**Description of the task**
Read the lines below, and copy any that contain the string "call".

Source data
------------------------------

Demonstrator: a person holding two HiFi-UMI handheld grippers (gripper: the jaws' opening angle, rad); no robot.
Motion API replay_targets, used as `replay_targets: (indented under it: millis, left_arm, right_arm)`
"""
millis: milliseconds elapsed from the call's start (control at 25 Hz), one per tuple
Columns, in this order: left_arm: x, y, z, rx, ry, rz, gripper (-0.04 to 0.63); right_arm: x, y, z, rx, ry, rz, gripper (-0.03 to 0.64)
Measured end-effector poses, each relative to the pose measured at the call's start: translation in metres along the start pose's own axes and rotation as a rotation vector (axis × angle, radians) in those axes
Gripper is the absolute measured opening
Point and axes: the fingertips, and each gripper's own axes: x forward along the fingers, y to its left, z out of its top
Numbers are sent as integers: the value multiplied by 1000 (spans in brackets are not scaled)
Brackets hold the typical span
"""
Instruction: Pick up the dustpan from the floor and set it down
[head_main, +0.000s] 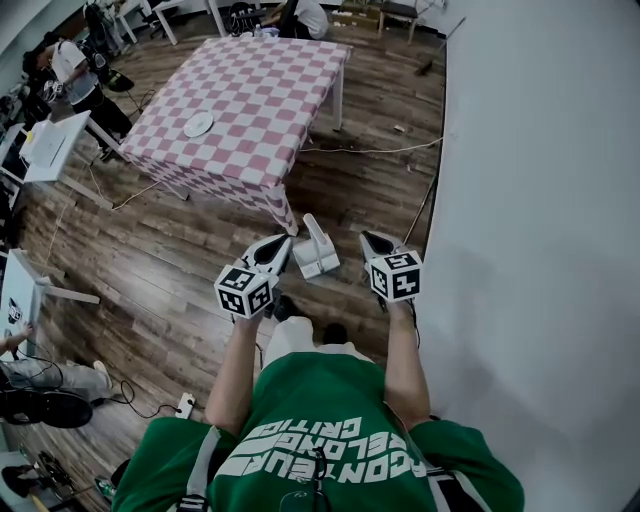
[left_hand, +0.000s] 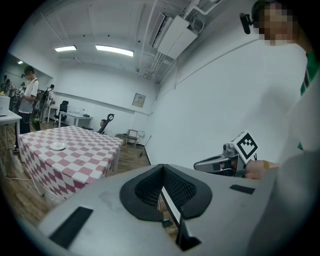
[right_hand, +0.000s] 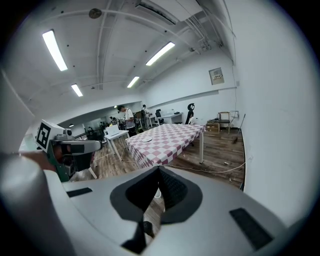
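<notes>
1. in the head view, the dustpan (head_main: 316, 252) hung clear of the wooden floor (head_main: 170, 270), seemingly lifted for carrying before being set down.
2. in the left gripper view, the left gripper (left_hand: 164, 182) was clamped on the dustpan's thin white edge.
3. in the right gripper view, the right gripper (right_hand: 159, 177) was fully closed, holding nothing.

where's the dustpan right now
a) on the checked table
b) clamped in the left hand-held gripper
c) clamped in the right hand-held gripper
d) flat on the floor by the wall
b: in the head view the dustpan hangs above the wood floor at the tip of the left hand-held gripper, and the left gripper view shows its thin white edge pinched between that gripper's pads.
</notes>
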Motion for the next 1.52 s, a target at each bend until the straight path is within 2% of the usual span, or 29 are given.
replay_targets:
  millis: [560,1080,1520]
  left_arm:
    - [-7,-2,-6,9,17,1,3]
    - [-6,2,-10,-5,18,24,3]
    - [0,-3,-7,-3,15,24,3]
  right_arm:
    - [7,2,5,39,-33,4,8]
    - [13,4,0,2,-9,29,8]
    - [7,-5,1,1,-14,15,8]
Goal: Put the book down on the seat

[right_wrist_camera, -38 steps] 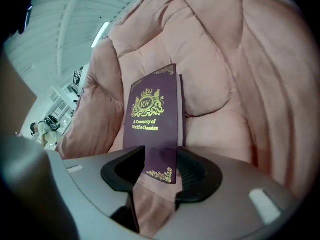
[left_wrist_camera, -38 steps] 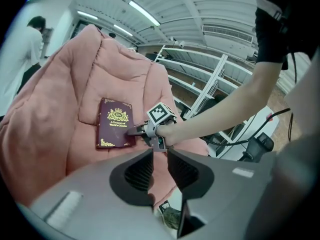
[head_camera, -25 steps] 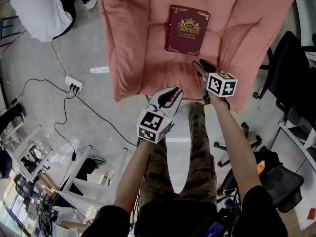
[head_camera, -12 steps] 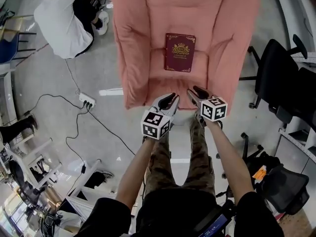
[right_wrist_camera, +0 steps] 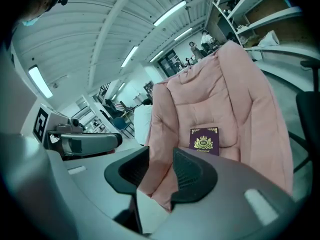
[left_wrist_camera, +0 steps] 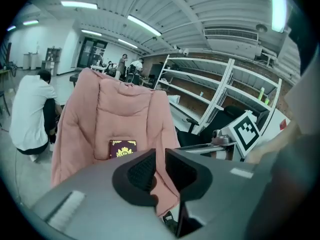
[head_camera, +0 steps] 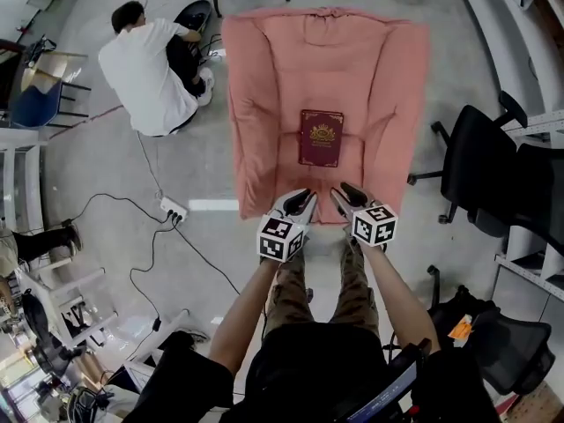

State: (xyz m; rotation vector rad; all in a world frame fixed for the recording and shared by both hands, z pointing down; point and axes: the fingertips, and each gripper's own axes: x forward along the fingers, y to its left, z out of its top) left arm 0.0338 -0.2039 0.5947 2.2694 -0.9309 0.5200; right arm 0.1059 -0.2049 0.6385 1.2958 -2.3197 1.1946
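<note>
The dark red book (head_camera: 321, 137) with a gold crest lies flat on the seat of the pink armchair (head_camera: 264, 130). It shows beyond the jaws in the left gripper view as the book (left_wrist_camera: 123, 148) and in the right gripper view as the book (right_wrist_camera: 204, 141). My left gripper (head_camera: 304, 197) hangs off the seat's front edge, its jaws a narrow gap apart with nothing between them. Beside it, my right gripper (head_camera: 344, 192) is empty and its jaws are closing. Neither gripper touches the book.
A person in a white shirt (head_camera: 150, 69) crouches left of the armchair. A power strip (head_camera: 172, 210) with cables lies on the floor at the left. Black office chairs (head_camera: 476, 166) stand at the right, with shelving (left_wrist_camera: 215, 89) behind.
Both grippers have drawn back from the armchair toward the person's body, and the head view now takes in the whole chair. The book has stayed on the seat.
</note>
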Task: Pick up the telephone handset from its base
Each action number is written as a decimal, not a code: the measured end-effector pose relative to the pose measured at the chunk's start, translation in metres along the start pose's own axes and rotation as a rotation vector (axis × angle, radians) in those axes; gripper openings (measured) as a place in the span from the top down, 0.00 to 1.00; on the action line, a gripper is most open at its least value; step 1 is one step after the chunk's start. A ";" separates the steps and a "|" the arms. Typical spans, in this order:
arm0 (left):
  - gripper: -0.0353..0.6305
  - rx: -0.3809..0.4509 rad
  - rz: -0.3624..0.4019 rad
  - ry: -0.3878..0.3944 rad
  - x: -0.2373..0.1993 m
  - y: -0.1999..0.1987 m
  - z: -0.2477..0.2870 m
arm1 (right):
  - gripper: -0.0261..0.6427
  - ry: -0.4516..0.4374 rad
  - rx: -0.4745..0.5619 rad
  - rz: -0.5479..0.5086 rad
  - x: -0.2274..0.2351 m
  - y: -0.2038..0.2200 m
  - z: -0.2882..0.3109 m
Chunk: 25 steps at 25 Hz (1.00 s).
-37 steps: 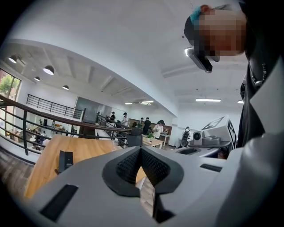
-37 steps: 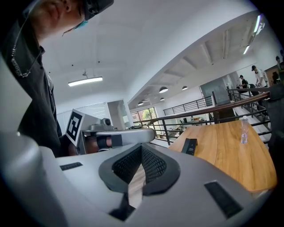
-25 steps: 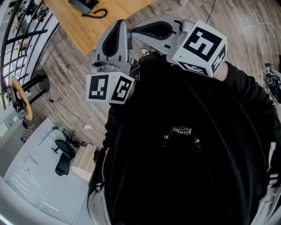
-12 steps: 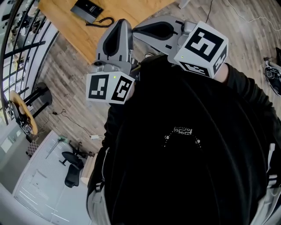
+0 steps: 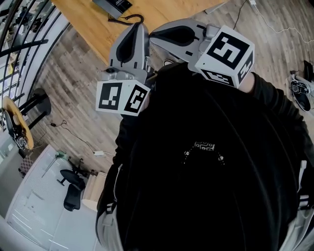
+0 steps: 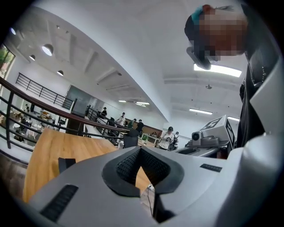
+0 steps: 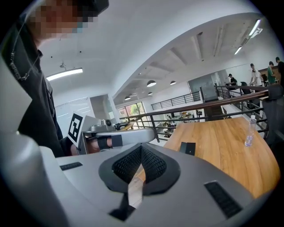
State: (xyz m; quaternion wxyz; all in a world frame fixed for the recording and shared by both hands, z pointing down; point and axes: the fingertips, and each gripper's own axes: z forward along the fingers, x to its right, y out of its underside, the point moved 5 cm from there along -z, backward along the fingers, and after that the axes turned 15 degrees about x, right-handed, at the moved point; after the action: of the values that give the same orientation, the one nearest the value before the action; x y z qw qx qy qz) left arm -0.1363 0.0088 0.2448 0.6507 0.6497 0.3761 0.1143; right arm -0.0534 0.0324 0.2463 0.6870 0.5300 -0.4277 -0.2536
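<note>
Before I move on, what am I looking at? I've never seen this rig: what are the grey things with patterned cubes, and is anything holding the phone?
There is no robot: a person carries a hand-held gripper in each hand. The head view looks down from the person's head at the left gripper and right gripper, each with a marker cube that belongs to it. The other two views ride on the grippers and look along their jaws. Both pairs of jaws are shut, with nothing between them. Ahead is a wooden table with the telephone on it, not held by either gripper.
</note>
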 end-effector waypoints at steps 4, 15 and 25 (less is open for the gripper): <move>0.94 0.007 -0.002 -0.045 -0.030 -0.010 -0.019 | 0.94 -0.037 -0.028 0.021 -0.009 0.004 0.035; 0.94 0.055 -0.011 -0.176 -0.079 -0.027 -0.085 | 0.94 -0.197 -0.108 0.038 -0.048 0.020 0.103; 0.94 0.077 -0.024 -0.240 -0.106 -0.030 -0.114 | 0.94 -0.282 -0.159 0.024 -0.063 0.031 0.137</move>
State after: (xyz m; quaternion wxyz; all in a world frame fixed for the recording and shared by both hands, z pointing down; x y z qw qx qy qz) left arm -0.2927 0.0242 0.2675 0.6669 0.6786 0.3074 0.0132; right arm -0.2063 0.0226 0.2658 0.6629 0.4279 -0.5049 -0.3502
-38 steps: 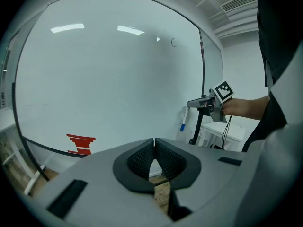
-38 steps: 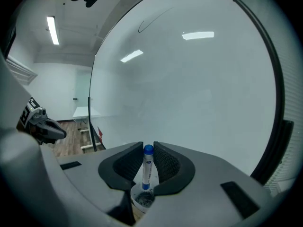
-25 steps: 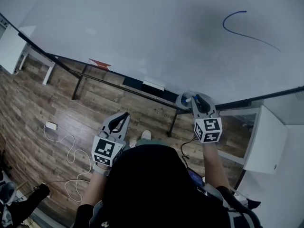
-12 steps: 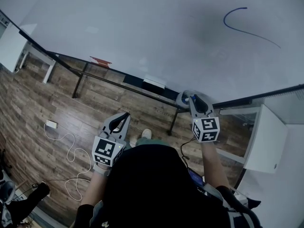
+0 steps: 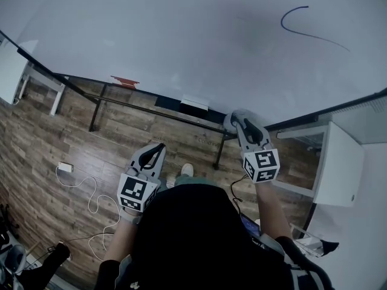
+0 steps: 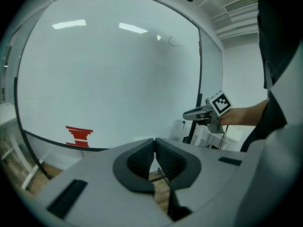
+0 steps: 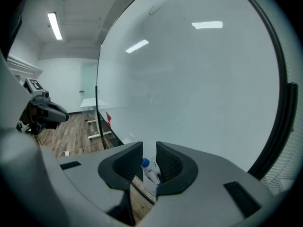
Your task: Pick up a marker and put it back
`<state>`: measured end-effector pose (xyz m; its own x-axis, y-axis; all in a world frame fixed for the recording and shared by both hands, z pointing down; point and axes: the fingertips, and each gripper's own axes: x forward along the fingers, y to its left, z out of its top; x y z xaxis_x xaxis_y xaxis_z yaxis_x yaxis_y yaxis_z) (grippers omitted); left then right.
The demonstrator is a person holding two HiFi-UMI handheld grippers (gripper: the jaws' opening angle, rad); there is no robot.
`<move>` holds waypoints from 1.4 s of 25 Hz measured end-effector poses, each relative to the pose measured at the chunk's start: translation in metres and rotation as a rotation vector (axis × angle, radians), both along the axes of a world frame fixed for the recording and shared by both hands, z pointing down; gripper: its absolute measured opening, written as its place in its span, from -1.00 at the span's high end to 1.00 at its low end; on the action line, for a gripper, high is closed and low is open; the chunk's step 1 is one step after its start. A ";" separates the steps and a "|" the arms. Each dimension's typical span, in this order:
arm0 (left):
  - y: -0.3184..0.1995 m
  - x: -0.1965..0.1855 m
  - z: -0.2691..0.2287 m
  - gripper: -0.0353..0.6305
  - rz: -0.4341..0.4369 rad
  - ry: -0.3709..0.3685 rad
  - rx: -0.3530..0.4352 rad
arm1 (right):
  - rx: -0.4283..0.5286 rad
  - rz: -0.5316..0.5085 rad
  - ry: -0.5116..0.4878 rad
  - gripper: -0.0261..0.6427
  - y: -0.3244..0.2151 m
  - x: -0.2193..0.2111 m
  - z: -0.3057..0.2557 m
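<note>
While the person is standing close to the whiteboard (image 5: 181, 41), the head view is showing both tools held out in front of the body. The left tool (image 5: 158, 147) is hovering over the wooden floor (image 5: 54, 138), well short of the board. The right tool (image 5: 237, 121) is reaching up to the board's lower ledge, near a white block (image 5: 195, 103) that is lying on it. A red thing (image 5: 125, 80) is sitting farther left along the same ledge, and a blue line (image 5: 297, 34) is curving across the board's upper right.

In the left gripper view, the left tool (image 6: 154, 143) is keeping its pads pressed together at the tips with nothing between them. It is pointing at the whiteboard (image 6: 118, 79), where the red shape (image 6: 79, 136) is showing at the bottom edge. The right tool (image 6: 189, 114) is showing at the board's right side.

In the right gripper view, the right tool (image 7: 149, 150) is standing with its jaws apart, having just been opening. The marker (image 7: 151, 173), white with a blue cap, is showing in the gap between the pads and is lying low by the foot of the whiteboard (image 7: 199, 89), with neither pad pressing on it. The left tool (image 7: 49, 111) is showing at the far left, above the floor (image 7: 66, 136).
</note>
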<state>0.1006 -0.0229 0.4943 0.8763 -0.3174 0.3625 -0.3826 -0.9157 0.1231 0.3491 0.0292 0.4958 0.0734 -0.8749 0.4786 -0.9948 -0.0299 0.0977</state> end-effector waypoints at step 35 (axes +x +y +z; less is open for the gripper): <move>0.004 0.027 -0.032 0.82 0.424 0.113 0.035 | 0.080 0.207 -0.064 0.76 0.059 -0.138 -0.035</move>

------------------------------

**Response area**
millis: milliseconds elapsed from the call's start (control at 25 Hz), one per tuple
Measured end-effector poses, each relative to the pose measured at the call's start: translation in metres along the start pose's own axes and rotation as a rotation vector (axis × angle, radians) in those axes

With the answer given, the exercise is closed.